__PROBLEM STATEMENT__.
The lines to be extracted run from the start of the listing through the line containing "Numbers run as"; copy them exactly and nothing else.

(DATASET EXCERPT)

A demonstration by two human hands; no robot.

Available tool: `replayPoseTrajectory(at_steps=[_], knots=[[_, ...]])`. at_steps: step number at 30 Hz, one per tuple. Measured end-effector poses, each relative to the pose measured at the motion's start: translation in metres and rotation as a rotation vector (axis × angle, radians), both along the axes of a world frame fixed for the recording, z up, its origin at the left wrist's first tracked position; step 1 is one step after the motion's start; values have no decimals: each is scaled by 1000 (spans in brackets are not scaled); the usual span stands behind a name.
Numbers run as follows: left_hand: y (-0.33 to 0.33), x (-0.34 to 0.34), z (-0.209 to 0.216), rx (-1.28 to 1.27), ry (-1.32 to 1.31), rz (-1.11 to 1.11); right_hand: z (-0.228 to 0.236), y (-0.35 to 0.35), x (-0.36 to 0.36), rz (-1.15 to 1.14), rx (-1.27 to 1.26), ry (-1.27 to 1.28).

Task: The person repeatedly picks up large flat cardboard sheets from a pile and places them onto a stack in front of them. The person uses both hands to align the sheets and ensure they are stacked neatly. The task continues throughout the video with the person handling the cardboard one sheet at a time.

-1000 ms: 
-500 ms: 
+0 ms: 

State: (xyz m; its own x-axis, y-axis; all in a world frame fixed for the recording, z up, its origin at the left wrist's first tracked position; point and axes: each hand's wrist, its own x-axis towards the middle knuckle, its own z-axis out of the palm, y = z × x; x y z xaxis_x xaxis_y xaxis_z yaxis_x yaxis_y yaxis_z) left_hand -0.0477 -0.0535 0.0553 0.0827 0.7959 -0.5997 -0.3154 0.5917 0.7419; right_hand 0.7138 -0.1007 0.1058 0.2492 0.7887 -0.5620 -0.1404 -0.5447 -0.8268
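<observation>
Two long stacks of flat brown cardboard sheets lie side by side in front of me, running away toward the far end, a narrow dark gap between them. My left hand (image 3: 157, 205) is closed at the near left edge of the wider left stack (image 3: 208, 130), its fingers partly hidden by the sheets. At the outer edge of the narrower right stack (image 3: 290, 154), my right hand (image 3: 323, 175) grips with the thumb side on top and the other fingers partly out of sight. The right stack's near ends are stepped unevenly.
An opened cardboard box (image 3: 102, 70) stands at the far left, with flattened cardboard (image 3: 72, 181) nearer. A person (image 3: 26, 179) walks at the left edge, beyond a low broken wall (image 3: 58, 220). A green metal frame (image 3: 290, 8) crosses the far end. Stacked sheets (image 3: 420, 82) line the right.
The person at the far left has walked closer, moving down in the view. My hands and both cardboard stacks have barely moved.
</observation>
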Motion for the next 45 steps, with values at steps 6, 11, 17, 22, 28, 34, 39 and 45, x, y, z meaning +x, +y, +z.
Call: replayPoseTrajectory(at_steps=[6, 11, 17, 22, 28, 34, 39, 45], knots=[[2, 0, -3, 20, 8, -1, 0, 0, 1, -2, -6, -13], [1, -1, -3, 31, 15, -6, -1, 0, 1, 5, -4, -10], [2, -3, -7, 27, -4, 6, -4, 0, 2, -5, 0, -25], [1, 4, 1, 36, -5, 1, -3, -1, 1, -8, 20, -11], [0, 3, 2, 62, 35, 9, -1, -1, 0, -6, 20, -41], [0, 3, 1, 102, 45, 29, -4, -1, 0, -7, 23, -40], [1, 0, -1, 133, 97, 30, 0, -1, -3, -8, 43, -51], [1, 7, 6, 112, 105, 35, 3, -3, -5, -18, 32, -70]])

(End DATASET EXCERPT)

__PROBLEM SOLUTION__.
A demonstration by two human hands; no robot.

Available tool: `replayPoseTrajectory(at_steps=[_], knots=[[_, ...]])`. at_steps: step number at 30 Hz, one per tuple. Measured end-effector poses, each relative to the pose measured at the motion's start: translation in metres and rotation as a rotation vector (axis × angle, radians), both along the axes of a world frame fixed for the recording, z up, its origin at the left wrist's first tracked position; step 1 is one step after the motion's start; values have no decimals: each is scaled by 1000 (spans in brackets are not scaled); the usual span stands behind a name.
Numbers run as follows: left_hand: y (-0.33 to 0.33), x (-0.34 to 0.34), z (-0.209 to 0.216), rx (-1.28 to 1.27), ry (-1.32 to 1.31), rz (-1.11 to 1.11); right_hand: z (-0.228 to 0.236), y (-0.35 to 0.35), x (-0.36 to 0.36), rz (-1.15 to 1.14), rx (-1.27 to 1.26), ry (-1.27 to 1.28).

There is nothing more to the exercise.